Un article du Dossier
Gaz naturel : la ruée vers l'or bleu

La Turquie ne cesse de multiplier les déclarations destinées à la faire apparaître comme un arbitre incontournable sur la question de l’exploitation des gisements. Mais derrière, c’est surtout la décision prise unilatéralement par Nicosie d’exploiter les gisements au large de ses côtes qui pose problème. Pour répondre à ce qu’il considère comme une “provocation”, le gouvernement turc a dénoncé officiellement l’ensemble des accords conclus par la petite république avec ses voisins – le Liban, l’Égypte et Israël – et envoyé à plusieurs reprises des navires dans la zone de prospection chypriote afin de dissuader toute poursuite des recherches.

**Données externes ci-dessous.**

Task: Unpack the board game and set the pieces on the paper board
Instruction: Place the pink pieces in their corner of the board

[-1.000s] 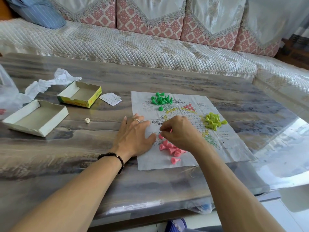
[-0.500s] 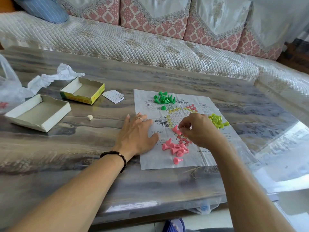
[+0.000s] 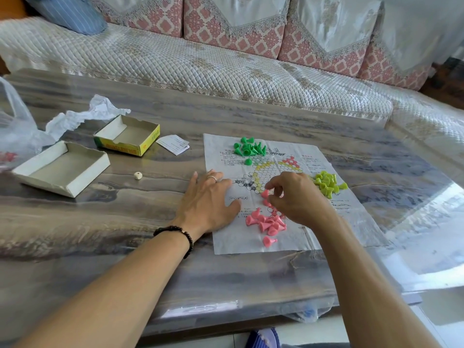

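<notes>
Clear plastic bag at the far left edge of the worktop, crumpled white paper beside it. White box tray, open side up, near the left edge; yellow-sided box half just behind and to its right, also open. Small pale die lying alone on the worktop between the tray and the left hand. Folded printed slip right of the yellow-sided box half. Left hand, ring on one finger and dark bead bracelet at the wrist, resting flat with fingers spread, fingertips and thumb on the left margin of the paper board; grip wide, holding nothing. Paper board spread flat on the worktop, printed with a hexagon track. Green pieces heaped at its far left corner, one standing apart just nearer. Pink pieces heaped near its front edge. Right hand above the track, fingers curled, pinching one pink piece at the fingertips. Yellow-green pieces heaped on the board's right side.
</notes>
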`<state>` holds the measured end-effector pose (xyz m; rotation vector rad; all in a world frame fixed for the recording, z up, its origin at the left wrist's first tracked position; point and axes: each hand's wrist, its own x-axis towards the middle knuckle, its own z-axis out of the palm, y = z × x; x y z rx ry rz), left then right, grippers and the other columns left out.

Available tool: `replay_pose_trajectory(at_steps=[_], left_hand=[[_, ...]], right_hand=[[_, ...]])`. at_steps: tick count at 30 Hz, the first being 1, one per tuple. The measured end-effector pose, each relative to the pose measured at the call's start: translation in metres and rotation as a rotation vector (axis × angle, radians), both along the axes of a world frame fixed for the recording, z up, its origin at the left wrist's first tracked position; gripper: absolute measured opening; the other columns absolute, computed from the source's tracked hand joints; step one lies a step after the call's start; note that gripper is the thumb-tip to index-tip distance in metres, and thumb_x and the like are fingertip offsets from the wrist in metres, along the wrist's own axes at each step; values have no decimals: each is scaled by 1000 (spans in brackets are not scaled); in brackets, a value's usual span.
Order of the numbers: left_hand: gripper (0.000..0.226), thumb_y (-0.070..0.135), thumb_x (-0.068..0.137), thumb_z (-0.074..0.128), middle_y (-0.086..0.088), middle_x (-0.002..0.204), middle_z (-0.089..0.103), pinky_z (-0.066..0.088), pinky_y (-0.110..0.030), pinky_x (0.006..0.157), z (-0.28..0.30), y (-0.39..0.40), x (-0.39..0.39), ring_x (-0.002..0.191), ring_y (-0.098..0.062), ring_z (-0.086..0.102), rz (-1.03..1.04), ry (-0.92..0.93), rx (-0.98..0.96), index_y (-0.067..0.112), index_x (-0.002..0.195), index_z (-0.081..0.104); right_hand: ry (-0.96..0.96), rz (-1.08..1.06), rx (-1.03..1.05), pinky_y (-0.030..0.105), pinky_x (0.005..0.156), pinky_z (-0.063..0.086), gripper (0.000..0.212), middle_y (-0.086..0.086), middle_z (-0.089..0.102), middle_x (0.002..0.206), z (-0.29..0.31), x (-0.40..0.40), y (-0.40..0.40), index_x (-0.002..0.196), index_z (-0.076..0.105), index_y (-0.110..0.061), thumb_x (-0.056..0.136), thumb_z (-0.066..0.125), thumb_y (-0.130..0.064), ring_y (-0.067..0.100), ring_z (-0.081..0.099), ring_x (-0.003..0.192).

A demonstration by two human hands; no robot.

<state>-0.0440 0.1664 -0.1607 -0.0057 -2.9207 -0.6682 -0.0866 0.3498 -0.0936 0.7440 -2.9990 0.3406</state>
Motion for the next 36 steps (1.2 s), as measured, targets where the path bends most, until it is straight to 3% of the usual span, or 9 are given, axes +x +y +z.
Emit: replay_pose_trajectory(at_steps=[3,5,7,13,17,21,28,32,36], left_hand=[[58,50,90,47,-5,155,30,-3,-42,119,0,0,0,146,-17,14,4,-1,-3,21,141,43],[55,48,90,48,-6,154,30,-2,-42,119,0,1,0,146,-17,15,4,4,3,21,138,45],[55,47,90,49,-6,153,31,-1,-42,119,1,1,0,146,-17,16,5,11,6,20,137,46],[56,49,89,50,-5,152,34,4,-43,119,3,2,1,144,-18,21,11,25,-22,21,138,47],[55,48,90,49,-4,153,33,2,-42,120,3,2,1,144,-17,20,13,19,-12,21,137,47],[54,47,90,48,-5,153,32,2,-43,119,1,1,0,145,-18,19,8,13,-19,21,138,46],[60,53,88,46,-7,153,32,3,-44,120,-1,0,-2,145,-19,20,5,6,-17,20,139,45],[58,52,89,49,-6,152,34,3,-43,119,-1,0,-2,144,-19,21,12,20,-31,21,138,46],[58,52,89,49,-6,152,34,3,-43,120,-1,0,-3,144,-18,21,10,16,-25,21,138,46]], right_hand=[[34,24,-91,27,70,53,14,-4,68,83,7,6,2,96,74,-16,86,64,-18,9,60,73],[-43,67,-127,12,61,47,11,-8,68,79,8,12,1,89,75,-17,86,66,-19,-1,58,66],[-120,105,-128,6,53,41,10,-9,69,77,5,16,0,88,76,-17,85,67,-20,-5,56,61],[-145,98,-116,18,62,50,13,-5,73,79,-4,18,-3,87,76,-15,82,65,-10,4,64,69],[-100,78,-220,5,56,40,11,-13,65,70,3,16,3,86,76,-15,84,66,-12,-10,56,59],[31,-33,-302,2,55,38,10,-13,63,68,10,8,23,83,76,-16,83,66,-12,-15,54,60],[34,-82,-189,6,57,35,11,-12,63,70,-1,5,35,84,76,-16,82,66,-11,-5,53,61],[-7,-90,-115,34,70,56,12,-12,66,72,-9,1,32,80,74,-22,82,66,-14,8,62,71],[-17,-82,-96,39,70,58,11,-12,68,74,-14,-3,30,79,73,-24,82,66,-16,8,63,71]])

Depuis, rien ne semble en mesure d’arrêter l’escalade : lorsqu’en septembre 2011, Noble Energy effectue les premiers forages sur le gisement Aphrodite, Ankara réplique en concluant un accord avec la partie turque de l’île qui délimite leur frontière maritime commune et l’autorise à conduire des explorations dans l’ensemble des eaux dont elle dispute la souveraineté à Chypre. Plus récemment, le gouvernement turc a averti que les compagnies collaborant avec la partie grecque de Chypre ne pourraient rejoindre aucun projet énergétique en Turquie et menacé directement l’ENI, qui a obtenu l’une des licences chypriotes, de reconsidérer des investissements déjà réalisés.
Les grandes puissances observent de près la situation. L’Union européenne, directement impliquée dans le dossier à travers l’un de ses membres, lorgne sur des exportations potentielles qui pourraient en partie résoudre ses problèmes de dépendance vis-à-vis de la Russie. Cette dernière n’entend pas se laisser concurrencer sur le marché gazier mondial sans prendre part au partage du magot et a resserré ses liens avec Israël et Chypre. Quant aux États-Unis, pourtant moins enclins à s’exposer depuis que leur gaz de schiste promet d’offrir une alternative aux hydrocarbures du Moyen-Orient, ils tentent de prendre la mesure de ce changement de donne et ont par exemple modéré leur traditionnel tropisme israélien en soutenant les efforts libanais pour obtenir une délimitation claire des frontières maritimes.